Securing your Web server

October 12, 2001, 10:02 AM —  Unix Insider — 

This month's offering is the first in a series
of three columns
devoted to securing your Web site. We start with a look
at server-wide security, procede to directory-level issues in July,
and conclude in August with the gory details of password-protected
documents.

Security basics

When you bring your server online and start soliciting visitors, you
instantly increase the chances of your server being penetrated by some
hacker. Why? Because your site is now well-known, promiscuously
offering content to the world. Of the millions of machines on the Net,
a very small percentage are actually Web servers. Since hackers tend
to focus on machines where they may find something useful, any Web
server is a better target than an anonymous machine sitting on
someone's desk somewhere.

This means that you must not only secure your Web server and
documents, you must also secure your machine against all other sorts of
hacks and queries. Fortunately, Unix Insider Online's very own
Peter Galvin has done an excellent job covering the basics of server
security, starting with his
April column and concluding in May. Follow his advice and your machine will be well on its way to
being impervious to most network-based security attacks. In
particular, make sure you install tcp_wrapper and carefully
configure external access to your machine.

The httpd security model

Now you're ready to configure the security features of your Web server.
In order to do that, you need to understand how httpd and its derivatives,
including NCSA's httpd and the
Apache server handle server security.

Each time a user connects to your site, the client passes to the
server the numeric IP address of the client machine. In some cases,
this may be the IP address of a proxy server, requesting the document
on behalf of some other machine. The http protocol also allows
the client to provide the name of the user making the request, but this
rarely happens.
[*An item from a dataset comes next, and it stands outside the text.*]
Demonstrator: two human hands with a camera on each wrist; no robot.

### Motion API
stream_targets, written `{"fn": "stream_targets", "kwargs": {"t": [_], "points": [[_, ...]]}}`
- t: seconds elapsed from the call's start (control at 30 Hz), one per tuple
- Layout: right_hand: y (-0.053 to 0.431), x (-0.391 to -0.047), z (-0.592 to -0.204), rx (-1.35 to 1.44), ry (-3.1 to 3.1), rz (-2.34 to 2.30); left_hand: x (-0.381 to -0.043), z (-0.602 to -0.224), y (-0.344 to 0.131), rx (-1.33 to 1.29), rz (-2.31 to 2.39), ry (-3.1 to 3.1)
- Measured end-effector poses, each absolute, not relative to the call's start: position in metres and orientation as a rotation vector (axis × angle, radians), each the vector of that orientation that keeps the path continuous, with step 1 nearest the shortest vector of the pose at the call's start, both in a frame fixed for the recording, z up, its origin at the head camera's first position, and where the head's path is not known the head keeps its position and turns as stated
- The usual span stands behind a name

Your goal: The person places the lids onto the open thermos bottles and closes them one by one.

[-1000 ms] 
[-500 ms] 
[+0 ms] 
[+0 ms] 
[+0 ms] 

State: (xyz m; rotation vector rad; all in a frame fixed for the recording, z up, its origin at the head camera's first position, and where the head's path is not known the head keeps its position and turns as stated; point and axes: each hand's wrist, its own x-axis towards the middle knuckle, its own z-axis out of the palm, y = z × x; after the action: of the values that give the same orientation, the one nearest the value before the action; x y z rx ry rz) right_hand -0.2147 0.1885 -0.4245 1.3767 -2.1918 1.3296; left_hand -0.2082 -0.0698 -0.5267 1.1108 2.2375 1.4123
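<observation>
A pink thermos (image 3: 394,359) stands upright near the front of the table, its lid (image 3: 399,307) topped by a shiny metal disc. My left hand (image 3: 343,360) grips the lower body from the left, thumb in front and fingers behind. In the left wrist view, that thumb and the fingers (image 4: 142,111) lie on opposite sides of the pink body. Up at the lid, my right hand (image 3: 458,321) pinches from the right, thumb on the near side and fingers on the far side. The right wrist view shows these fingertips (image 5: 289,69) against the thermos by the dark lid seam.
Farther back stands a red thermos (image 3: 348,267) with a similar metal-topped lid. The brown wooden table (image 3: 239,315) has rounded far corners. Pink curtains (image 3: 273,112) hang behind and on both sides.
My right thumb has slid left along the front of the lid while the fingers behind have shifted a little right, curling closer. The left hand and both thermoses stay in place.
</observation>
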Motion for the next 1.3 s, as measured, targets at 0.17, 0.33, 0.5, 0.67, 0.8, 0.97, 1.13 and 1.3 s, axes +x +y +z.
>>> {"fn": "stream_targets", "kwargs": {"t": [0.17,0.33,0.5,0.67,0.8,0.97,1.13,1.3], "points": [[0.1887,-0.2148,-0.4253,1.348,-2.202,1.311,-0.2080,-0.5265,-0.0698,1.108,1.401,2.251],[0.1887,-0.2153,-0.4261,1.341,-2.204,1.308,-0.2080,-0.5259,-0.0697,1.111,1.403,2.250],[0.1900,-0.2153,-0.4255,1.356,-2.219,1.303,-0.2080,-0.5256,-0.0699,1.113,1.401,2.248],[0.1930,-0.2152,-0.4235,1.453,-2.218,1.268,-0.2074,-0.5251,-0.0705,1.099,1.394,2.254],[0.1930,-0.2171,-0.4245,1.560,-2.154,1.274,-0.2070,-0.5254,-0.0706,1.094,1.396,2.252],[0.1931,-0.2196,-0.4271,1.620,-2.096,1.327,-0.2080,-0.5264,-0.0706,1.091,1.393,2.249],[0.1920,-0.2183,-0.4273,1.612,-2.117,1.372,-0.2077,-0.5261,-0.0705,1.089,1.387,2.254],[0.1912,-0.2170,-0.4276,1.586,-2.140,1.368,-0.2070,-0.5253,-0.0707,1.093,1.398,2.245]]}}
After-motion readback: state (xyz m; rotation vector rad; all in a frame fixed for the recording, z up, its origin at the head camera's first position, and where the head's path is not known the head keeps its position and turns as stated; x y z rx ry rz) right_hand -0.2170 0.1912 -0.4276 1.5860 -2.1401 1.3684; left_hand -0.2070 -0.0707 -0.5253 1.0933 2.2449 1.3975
As a result, the only bit of data the server has to
validate the request is the IP address of the client machine.

The first thing the server does is reverse this numeric address in an
effort to get the textual domain name of the machine. This is the name
that is human-readable, like www.sun.com. The reversing
process involves contacting a domain name server, presenting it with the
numeric IP address, and getting the domain name in return.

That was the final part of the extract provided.